The machine shown in Figs. 1, 2, and 3 has been devised by Messrs. Junker & Ruh, of Carlsruhe, for cutting internally-toothed gear-wheels. The progress of the work is such that the wheel is pushed toward the tool by a piece, n, provided with a curve guide, and that the tool is raised and separated from the wheel after a tooth has been cut, in order to allow the wheel to revolve one division further.

The tool is placed in a support, b, which is fixed to the upright, d, in such away that it may revolve; and this support is connected to the frame, a, of the machine. A strong flat spring, f, constantly presses the tool-carrier, b, toward the upright, d, as much as the screw, g, will permit; and this pressure and the tension of the belt draw the tool downward. The screws, g, determine the depth of the cut, and compensate for the differences in the diameter of the tool.

Machine for Cutting Annular Wheels MACHINE FOR CUTTING ANNULAR WHEELS.

The wheels to be cut are set by pressure into a wrought iron ring, with which they are placed in a sleeve or support, h. The connection between the two is assured by means of a nut, c. The axle of the support, h, is held in the upright of the carriage, k, which receives from a piece, l, placed on the driving-shaft, n, a slow forward motion toward the tool, and a rapid motion backward. The trajectory curve or groove of special form of the piece, l, in which moves the conducting roller, o, of the carriage, is not closed everywhere on the two sides, in that the guides that limit it extend only on the part strictly necessary. This arrangement permits of the roller being made to leave the trajectory in order that the carriage may be drawn back to a sufficient distance from the tool when the wheel is finished, so as to replace the latter by another.

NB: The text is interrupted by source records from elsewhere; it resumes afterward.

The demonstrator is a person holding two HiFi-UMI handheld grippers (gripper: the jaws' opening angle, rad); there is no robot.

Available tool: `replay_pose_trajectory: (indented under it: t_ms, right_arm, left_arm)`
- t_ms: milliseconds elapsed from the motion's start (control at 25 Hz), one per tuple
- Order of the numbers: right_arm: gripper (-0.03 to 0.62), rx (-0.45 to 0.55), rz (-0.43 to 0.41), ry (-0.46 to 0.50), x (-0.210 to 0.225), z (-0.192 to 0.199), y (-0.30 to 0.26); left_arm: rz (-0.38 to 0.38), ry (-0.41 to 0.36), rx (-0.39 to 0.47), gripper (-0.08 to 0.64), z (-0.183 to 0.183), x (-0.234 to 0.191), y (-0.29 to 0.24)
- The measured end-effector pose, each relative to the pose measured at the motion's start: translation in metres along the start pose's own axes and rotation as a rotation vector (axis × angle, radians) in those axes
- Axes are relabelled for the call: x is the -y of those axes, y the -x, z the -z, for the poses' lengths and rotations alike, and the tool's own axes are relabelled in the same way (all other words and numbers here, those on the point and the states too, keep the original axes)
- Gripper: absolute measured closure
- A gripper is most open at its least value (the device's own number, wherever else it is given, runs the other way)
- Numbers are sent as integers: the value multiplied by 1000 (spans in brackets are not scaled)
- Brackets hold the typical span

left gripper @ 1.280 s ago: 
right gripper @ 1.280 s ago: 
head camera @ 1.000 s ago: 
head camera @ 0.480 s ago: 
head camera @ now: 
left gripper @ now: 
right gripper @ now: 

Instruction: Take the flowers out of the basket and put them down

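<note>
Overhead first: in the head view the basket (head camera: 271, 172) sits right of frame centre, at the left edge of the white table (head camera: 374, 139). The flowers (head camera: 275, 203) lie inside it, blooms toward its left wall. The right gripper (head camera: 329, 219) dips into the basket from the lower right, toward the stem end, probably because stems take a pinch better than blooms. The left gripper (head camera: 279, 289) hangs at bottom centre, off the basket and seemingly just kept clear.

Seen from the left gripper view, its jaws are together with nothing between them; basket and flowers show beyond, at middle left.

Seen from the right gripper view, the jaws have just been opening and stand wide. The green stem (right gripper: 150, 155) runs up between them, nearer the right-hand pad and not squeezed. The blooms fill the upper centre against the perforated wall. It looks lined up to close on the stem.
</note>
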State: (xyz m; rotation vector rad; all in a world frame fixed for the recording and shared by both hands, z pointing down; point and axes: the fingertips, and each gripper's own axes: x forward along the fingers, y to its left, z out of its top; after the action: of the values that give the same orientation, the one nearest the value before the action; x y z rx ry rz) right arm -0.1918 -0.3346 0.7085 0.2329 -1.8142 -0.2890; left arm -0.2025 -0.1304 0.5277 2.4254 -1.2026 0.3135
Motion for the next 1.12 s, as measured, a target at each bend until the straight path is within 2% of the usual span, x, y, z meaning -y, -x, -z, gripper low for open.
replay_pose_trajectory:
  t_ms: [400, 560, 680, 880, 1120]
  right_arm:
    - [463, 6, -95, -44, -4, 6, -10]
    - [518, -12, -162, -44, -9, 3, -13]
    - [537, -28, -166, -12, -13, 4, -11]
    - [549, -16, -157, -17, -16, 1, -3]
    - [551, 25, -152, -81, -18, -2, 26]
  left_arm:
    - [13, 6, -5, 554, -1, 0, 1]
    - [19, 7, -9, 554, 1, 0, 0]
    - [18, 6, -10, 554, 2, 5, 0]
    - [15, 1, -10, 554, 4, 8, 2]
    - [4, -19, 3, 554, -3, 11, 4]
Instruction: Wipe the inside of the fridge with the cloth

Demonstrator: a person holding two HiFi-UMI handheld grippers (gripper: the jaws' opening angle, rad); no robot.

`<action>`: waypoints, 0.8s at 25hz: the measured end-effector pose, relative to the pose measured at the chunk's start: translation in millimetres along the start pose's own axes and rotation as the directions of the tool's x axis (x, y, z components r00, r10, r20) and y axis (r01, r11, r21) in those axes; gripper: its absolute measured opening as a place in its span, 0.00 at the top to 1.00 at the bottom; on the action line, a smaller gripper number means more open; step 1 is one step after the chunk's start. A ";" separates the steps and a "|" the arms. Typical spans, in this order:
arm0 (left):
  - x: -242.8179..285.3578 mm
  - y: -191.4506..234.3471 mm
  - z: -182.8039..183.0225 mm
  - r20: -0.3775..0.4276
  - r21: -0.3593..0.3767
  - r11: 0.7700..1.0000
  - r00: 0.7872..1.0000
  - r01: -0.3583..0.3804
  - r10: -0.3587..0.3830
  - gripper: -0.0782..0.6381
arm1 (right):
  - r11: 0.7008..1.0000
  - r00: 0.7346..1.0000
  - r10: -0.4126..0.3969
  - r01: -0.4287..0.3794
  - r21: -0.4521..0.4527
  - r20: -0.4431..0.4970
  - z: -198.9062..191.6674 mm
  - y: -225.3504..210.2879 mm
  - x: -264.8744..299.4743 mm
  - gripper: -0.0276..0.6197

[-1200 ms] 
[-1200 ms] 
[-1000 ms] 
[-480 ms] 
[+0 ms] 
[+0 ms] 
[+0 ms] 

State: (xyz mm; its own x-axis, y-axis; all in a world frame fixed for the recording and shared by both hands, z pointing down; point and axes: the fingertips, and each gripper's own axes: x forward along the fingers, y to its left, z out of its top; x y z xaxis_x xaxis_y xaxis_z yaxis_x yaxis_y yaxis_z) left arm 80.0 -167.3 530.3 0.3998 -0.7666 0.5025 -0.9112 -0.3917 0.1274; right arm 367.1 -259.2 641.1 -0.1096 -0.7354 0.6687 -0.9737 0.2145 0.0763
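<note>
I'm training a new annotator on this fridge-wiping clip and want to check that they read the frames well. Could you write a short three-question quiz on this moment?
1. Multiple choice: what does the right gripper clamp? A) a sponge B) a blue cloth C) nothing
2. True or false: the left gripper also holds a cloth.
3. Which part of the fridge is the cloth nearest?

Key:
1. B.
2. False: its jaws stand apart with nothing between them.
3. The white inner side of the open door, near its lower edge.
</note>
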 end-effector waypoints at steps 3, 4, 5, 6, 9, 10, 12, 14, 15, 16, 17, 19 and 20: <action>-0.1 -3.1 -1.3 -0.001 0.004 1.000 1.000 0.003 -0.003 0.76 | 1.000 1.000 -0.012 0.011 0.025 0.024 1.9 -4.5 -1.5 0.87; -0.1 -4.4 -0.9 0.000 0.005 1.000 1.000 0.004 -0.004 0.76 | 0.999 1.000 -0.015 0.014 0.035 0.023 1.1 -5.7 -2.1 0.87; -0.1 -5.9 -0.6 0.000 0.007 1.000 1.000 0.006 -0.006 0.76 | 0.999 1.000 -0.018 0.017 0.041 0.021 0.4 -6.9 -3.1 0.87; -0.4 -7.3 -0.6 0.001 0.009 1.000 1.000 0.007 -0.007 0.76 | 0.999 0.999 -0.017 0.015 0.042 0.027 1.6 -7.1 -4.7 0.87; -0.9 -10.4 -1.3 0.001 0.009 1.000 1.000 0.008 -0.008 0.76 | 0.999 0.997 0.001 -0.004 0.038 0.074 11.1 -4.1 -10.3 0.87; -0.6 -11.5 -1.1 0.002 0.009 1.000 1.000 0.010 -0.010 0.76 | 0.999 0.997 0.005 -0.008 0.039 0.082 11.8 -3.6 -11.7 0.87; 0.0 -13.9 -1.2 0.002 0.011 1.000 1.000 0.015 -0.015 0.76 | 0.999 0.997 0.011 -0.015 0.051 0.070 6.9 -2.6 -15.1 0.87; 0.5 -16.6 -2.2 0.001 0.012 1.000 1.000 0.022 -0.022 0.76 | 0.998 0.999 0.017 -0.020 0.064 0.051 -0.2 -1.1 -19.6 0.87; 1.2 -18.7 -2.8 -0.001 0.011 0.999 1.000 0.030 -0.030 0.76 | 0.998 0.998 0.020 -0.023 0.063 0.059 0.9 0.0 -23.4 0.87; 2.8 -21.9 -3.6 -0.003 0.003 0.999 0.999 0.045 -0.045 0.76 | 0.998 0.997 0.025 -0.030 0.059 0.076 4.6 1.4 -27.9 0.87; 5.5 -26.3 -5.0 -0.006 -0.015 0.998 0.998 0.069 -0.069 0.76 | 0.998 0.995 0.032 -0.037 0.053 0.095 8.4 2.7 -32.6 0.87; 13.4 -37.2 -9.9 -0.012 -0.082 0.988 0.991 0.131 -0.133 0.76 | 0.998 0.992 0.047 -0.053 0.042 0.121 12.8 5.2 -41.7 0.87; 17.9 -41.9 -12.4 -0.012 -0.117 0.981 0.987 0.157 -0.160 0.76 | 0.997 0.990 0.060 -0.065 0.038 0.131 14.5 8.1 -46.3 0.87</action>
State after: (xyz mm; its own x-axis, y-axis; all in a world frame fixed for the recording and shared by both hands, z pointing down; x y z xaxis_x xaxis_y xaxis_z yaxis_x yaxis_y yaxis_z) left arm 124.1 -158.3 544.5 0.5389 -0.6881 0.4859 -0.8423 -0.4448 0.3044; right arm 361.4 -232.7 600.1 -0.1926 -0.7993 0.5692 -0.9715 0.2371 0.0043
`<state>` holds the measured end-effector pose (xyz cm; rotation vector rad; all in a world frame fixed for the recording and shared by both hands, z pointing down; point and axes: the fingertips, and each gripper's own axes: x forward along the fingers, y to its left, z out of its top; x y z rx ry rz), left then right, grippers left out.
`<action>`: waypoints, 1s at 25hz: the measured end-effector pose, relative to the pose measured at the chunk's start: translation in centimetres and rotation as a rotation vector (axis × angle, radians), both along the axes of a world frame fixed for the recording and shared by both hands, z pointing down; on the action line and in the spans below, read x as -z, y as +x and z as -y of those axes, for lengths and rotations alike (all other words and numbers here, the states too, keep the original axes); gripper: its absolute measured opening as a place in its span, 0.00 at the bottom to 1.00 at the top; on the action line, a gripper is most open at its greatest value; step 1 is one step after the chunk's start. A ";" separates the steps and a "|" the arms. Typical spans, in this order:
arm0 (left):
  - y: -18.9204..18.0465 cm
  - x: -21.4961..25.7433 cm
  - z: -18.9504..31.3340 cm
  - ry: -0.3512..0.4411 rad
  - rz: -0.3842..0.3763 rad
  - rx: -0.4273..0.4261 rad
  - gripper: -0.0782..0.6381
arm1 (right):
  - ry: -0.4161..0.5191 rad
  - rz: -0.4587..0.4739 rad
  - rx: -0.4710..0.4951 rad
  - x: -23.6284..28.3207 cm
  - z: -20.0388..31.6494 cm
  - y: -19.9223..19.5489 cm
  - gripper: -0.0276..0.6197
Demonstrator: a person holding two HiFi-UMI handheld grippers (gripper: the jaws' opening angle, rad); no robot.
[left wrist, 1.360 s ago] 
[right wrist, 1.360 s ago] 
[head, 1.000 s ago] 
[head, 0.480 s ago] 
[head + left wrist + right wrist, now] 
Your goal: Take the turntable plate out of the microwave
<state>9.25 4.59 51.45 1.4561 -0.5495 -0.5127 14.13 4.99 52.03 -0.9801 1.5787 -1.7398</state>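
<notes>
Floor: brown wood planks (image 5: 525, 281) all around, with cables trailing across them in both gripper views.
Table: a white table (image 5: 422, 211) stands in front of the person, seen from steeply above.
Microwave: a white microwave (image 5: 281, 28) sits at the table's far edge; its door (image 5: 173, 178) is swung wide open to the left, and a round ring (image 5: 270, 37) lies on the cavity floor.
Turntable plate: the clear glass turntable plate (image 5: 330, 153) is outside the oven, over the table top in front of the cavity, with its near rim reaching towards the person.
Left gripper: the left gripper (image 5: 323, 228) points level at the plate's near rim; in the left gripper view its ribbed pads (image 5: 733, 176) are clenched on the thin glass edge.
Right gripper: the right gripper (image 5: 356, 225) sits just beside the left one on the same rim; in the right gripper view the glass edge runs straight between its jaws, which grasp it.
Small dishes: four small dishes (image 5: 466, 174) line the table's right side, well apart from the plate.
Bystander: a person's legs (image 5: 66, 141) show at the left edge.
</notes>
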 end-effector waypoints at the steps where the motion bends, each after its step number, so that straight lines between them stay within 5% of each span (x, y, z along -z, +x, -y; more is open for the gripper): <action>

One hollow is cut during each forward travel of the carriage; and, when such travel is finished, a cam-disk, p, placed on the shaft, n, lifts the tool-carrier, b, and thus draws the cutting-tool out of the hollow cut by it, so that the carriage cam can then move back without restraint. In the interim, the sleeve, h, which supports the wheel, revolves one tooth through the following arrangement: On the axis, e, of this sleeve there are two ratchet-wheels, r and s, the number of whose teeth is equal to that of the teeth to be cut in the wheel. The wheel, r, produces the rotation of the sleeve, h, and the wheel, s, keeps the shaft stationary during the operation. The two wheels are set in motion by a lever, t, or by its click, this lever being raised at the desired moment on the free extremity of the driving shaft, n, by a wedge, u. The short arm of the lever, t, engages, through its point of appropriate shape, with the teeth of the wheel, s, so as to keep this latter stationary while the tool is cutting out the interspace between the teeth.

When the lever, t, is raised, this point is at first disengaged from the wheel, s; and the raising of the lever being prolonged, the button, i, places itself against the upper curve of the slot in the lever, q, and raises that likewise. q is connected with the lever, v, which revolves about the axis, e, and v carries the click, w, so that when the lever, v, is raised, the wheel, r, turns forward by one tooth. When the lever, t, is lowered, as the wedge, u, turns more, its click holds the wheel, s, stationary. This series of operations is repeated until the last interspace between the teeth has been cut, when the machine stops automatically as follows: A cam of the disk, A, which receives from the shaft, n, through cone-wheels, a motion corresponding to that of the wheels, r and s, abuts against the two-armed lever, z, and this latter then disengages the rod, y, so that the weight, G, can move the fork, B, in such a way that the belt shall pass from the fast to the loose pulley.

Motion is communicated to the machine as a whole by the shaft, C, which is provided with a fast and loose pulley. As shown in the engraving, the pulley, D, moves the tool, and the pulley, E, causes the revolution of the shaft, n, through a helicoidal gearing, F.

The construction of the tool carrier is represented in detail in Fig. 3. The cutting tool, F, rests on a sleeve forming part of the pulley, r, against which it is pressed by a nut, while its position is fixed by a key. The axle, s, of the tool is held in two boxes, in which it is fixed by screws. In order that the tool may be placed exactly in the axis of the wheel to be toothed, and that also the play produced by lateral wear of the pulley, r, may be compensated for, two screws, r, are arranged on the sides. All rotation of the shaft, s, is prevented by a screw, o, which traverses the cast iron stirrup, C, and the steel axle box.